Parts of the procedure may date to the FAA’s original safety certification of the 737 in the 1960s, he said. The review of the trim procedure was earlier reported by CNN.

The FAA is reassessing the extent of force required to manually counteract nose-down commands in extreme circumstances, by turning a wheel—known as the trim wheel—located between the pilots. The necessary force increases with the speed of the aircraft.

The FAA hasn’t decided whether to mandate new or revised training procedures for earlier 737 models as a result of the expanded studies, the government officials said. Airlines could also voluntarily adopt such changes. Regardless of whether the FAA mandates new or adjusted pilot training, it is likely to require changes to language in pilot manuals explaining emergency procedures.

Mr. Tajer said the existing checklist for the trim wheel procedure, which is what pilots reference and train to, might not include all the information aviators need. For example, some Boeing manuals say two pilots may be needed to manually turn the wheel. But other material provided to airlines for their manuals say merely that the wheel could be difficult to turn.

Over the years, FAA rules for approving new planes or derivatives of existing models typically barred emergency procedures requiring two pilots. “There’s signs of a potential weakness of that checklist,” Mr. Tajer said.

Any issues raised by the review need to be resolved before the FAA’s final green light for MAX aircraft to resume carrying passengers, the officials said.

The FAA is conducting its hazard analyses in conjunction with regulators from Canada, Brazil and the EU, according to one of the officials.

On Thursday, after a summit here with international regulators from more than 30 countries discussing the MAX’s return to service, Mr. Elwell said “we got more questions than we got recommendations.”

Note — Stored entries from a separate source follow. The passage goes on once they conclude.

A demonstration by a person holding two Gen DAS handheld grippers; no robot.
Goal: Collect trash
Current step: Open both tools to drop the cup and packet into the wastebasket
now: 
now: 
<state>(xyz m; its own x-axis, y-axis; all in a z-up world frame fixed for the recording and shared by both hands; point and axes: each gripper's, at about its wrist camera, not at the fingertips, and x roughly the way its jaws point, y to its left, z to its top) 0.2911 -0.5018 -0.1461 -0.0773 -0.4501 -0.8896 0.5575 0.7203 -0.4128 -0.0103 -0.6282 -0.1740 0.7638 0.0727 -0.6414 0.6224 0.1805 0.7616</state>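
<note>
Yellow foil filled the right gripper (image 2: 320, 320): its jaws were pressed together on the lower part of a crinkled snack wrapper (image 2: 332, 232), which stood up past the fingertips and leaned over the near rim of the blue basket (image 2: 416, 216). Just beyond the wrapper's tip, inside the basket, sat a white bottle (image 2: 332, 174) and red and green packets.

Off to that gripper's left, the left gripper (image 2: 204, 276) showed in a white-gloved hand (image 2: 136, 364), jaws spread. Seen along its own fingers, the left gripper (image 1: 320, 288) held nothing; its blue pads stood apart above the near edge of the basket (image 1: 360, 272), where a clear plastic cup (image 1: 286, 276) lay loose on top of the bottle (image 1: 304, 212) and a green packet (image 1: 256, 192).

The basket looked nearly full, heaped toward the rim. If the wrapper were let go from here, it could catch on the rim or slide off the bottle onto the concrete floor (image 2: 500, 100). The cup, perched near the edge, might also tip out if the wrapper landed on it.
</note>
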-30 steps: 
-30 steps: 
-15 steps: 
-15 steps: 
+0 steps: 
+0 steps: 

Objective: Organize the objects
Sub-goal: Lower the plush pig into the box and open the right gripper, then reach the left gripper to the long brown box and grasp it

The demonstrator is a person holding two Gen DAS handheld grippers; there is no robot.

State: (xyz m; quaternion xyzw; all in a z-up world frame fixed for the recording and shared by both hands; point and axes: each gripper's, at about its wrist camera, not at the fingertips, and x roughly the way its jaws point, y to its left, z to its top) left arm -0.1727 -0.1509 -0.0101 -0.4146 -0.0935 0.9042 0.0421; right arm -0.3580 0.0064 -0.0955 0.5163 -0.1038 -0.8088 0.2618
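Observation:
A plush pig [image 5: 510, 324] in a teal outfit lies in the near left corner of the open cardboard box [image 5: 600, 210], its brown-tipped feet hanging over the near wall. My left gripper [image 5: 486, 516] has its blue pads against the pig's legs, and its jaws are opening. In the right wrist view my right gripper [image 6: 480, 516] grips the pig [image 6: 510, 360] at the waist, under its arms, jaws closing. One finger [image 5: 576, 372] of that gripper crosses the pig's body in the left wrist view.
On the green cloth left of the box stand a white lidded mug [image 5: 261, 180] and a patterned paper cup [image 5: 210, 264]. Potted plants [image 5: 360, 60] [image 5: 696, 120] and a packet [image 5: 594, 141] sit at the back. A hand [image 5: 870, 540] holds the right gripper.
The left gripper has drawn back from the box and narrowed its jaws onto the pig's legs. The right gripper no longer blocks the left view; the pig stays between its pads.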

The summit, originally described by industry and U.S. government officials as a way to garner an international stamp of approval for the proposed fix, ended without any formal consensus or action by the participants. But Mr. Elwell said “we left with the enthusiastic agreement to continue dialogue.”

The FAA also has pressured Boeing to “go back and do a complete new” safety assessment, an update that has added extra time to process, the official said. Boeing is answering some 200 specific questions on that assessment posed by the FAA in the last month, according to another government official.

—Alison Sider contributed to this article.